**PROMPT:** The records below need to be printed in full. Keep each one exact.

**GIVEN INFORMATION:**
□ □ □ □
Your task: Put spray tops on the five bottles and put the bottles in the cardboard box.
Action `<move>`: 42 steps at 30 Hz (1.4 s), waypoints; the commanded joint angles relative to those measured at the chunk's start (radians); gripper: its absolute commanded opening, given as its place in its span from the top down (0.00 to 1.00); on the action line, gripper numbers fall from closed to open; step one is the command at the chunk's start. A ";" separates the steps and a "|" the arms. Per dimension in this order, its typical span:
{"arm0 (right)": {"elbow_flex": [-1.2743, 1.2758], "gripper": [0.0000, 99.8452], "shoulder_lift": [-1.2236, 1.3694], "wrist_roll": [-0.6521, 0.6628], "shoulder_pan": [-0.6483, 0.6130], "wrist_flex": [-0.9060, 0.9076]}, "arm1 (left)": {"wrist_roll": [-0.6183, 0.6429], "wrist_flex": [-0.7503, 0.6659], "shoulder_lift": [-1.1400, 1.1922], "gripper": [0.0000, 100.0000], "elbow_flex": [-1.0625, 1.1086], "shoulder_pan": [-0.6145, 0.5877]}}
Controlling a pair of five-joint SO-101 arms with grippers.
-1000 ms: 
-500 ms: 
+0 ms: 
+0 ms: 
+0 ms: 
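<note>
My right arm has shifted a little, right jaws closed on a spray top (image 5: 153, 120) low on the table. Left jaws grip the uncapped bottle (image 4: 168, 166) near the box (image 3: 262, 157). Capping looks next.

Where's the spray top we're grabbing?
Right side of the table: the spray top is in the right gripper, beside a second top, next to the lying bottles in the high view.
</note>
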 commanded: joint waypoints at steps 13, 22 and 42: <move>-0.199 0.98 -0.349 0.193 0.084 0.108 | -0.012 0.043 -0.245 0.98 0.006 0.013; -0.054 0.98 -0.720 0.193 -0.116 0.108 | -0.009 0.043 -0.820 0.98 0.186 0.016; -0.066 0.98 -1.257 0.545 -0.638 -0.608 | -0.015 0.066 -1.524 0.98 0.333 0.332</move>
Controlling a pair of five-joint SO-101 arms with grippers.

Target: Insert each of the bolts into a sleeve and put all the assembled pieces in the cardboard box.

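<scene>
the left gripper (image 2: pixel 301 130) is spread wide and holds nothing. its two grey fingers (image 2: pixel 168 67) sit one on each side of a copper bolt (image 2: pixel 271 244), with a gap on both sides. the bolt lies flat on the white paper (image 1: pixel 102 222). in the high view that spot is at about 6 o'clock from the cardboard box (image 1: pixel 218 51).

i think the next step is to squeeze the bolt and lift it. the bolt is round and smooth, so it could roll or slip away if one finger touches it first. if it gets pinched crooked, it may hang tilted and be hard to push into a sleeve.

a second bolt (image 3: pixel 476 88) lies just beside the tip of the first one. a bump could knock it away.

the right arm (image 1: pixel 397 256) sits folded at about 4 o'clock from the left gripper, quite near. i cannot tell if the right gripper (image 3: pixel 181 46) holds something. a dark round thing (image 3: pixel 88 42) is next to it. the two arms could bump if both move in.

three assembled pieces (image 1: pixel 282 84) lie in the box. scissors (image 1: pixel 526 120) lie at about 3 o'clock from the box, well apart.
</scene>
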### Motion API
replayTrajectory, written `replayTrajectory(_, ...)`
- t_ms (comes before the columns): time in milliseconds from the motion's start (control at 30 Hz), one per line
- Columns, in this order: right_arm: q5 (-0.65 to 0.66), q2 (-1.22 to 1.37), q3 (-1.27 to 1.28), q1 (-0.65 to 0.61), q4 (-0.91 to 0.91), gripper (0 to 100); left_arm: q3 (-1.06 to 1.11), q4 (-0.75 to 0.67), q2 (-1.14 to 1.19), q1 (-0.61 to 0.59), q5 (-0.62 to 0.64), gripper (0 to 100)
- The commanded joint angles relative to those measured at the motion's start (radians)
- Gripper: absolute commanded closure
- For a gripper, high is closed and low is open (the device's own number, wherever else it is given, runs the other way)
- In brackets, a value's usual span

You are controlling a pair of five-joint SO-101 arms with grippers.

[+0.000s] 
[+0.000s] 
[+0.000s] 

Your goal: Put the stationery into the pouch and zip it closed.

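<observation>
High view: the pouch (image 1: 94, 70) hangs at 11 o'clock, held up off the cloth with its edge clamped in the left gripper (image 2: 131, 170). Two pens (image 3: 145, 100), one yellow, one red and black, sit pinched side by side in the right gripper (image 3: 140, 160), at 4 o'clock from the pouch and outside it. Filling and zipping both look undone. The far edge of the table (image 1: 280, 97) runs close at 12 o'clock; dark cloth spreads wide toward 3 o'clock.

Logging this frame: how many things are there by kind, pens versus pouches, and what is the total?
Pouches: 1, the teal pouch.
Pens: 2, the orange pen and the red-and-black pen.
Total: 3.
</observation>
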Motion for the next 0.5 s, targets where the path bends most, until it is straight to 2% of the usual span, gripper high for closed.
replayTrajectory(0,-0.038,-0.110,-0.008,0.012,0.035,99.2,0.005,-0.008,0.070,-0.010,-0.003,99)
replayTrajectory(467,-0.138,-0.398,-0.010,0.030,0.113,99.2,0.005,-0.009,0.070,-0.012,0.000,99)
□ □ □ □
**RESULT OF THIS TASK:**
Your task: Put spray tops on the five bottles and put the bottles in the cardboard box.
Action `<move>`: 42 steps at 30 Hz (1.4 s), waypoints; the commanded joint angles relative to those measured at the chunk's start (radians); gripper: its absolute commanded opening, given as its place in its span from the top down (0.00 to 1.00); on the action line, gripper numbers fall from closed to open; step one is the command at the chunk's start. A ";" separates the steps and a "|" the arms. Per dimension in this order, its typical span:
{"arm0 (right)": {"elbow_flex": [-1.2743, 1.2758], "gripper": [0.0000, 99.8452], "shoulder_lift": [-1.2236, 1.3694], "wrist_roll": [-0.6521, 0.6628], "shoulder_pan": [-0.6483, 0.6130], "wrist_flex": [-0.9060, 0.9076]}, "arm1 (left)": {"wrist_roll": [-0.6183, 0.6429], "wrist_flex": [-0.7503, 0.6659], "shoulder_lift": [-1.1400, 1.1922], "gripper": [0.0000, 100.0000], "elbow_flex": [-1.0625, 1.1086], "shoulder_pan": [-0.6145, 0.5877]}}
Controlling a pair of five-joint SO-101 arms with grippers.
-1000 ms: 
-500 ms: 
+0 ms: 
+0 ms: 
+0 ms: 
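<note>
My right arm has shifted a little, right jaws closed on a spray top (image 5: 153, 120) low on the table. Left jaws grip the uncapped bottle (image 4: 168, 166) near the box (image 3: 262, 157). Capping looks next.

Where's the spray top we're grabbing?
Right side of the table: the spray top is in the right gripper, beside a second top, next to the lying bottles in the high view.
</note>
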 commanded: joint waypoints at steps 13, 22 and 42: <move>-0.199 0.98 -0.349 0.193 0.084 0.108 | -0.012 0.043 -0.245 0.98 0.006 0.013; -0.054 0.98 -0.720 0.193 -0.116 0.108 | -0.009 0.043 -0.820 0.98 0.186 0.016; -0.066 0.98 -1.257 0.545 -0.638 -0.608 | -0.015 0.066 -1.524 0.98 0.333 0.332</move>
Controlling a pair of five-joint SO-101 arms with grippers.

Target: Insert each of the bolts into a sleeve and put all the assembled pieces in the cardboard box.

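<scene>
the left gripper (image 2: pixel 301 130) is spread wide and holds nothing. its two grey fingers (image 2: pixel 168 67) sit one on each side of a copper bolt (image 2: pixel 271 244), with a gap on both sides. the bolt lies flat on the white paper (image 1: pixel 102 222). in the high view that spot is at about 6 o'clock from the cardboard box (image 1: pixel 218 51).

i think the next step is to squeeze the bolt and lift it. the bolt is round and smooth, so it could roll or slip away if one finger touches it first. if it gets pinched crooked, it may hang tilted and be hard to push into a sleeve.

a second bolt (image 3: pixel 476 88) lies just beside the tip of the first one. a bump could knock it away.

the right arm (image 1: pixel 397 256) sits folded at about 4 o'clock from the left gripper, quite near. i cannot tell if the right gripper (image 3: pixel 181 46) holds something. a dark round thing (image 3: pixel 88 42) is next to it. the two arms could bump if both move in.

three assembled pieces (image 1: pixel 282 84) lie in the box. scissors (image 1: pixel 526 120) lie at about 3 o'clock from the box, well apart.
</scene>
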### Motion API
replayTrajectory, written `replayTrajectory(_, ...)`
- t_ms (comes before the columns): time in milliseconds from the motion's start (control at 30 Hz), one per line
- Columns, in this order: right_arm: q5 (-0.65 to 0.66), q2 (-1.22 to 1.37), q3 (-1.27 to 1.28), q1 (-0.65 to 0.61), q4 (-0.91 to 0.91), gripper (0 to 100); left_arm: q3 (-1.06 to 1.11), q4 (-0.75 to 0.67), q2 (-1.14 to 1.19), q1 (-0.61 to 0.59), q5 (-0.62 to 0.64), gripper (0 to 100)
- The commanded joint angles relative to those measured at the motion's start (radians)
- Gripper: absolute commanded closure
- For a gripper, high is closed and low is open (the device's own number, wherever else it is given, runs the other way)
- In brackets, a value's usual span

You are controlling a pair of five-joint SO-101 arms with grippers.

[+0.000s] 
[+0.000s] 
[+0.000s] 

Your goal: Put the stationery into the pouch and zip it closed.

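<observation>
High view: the pouch (image 1: 94, 70) hangs at 11 o'clock, held up off the cloth with its edge clamped in the left gripper (image 2: 131, 170). Two pens (image 3: 145, 100), one yellow, one red and black, sit pinched side by side in the right gripper (image 3: 140, 160), at 4 o'clock from the pouch and outside it. Filling and zipping both look undone. The far edge of the table (image 1: 280, 97) runs close at 12 o'clock; dark cloth spreads wide toward 3 o'clock.

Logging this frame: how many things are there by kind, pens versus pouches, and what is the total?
Pouches: 1, the teal pouch.
Pens: 2, the orange pen and the red-and-black pen.
Total: 3.
</observation>
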Motion for the next 0.5 s, targets where the path bends most, until it is straight to 2% of the usual span, gripper high for closed.
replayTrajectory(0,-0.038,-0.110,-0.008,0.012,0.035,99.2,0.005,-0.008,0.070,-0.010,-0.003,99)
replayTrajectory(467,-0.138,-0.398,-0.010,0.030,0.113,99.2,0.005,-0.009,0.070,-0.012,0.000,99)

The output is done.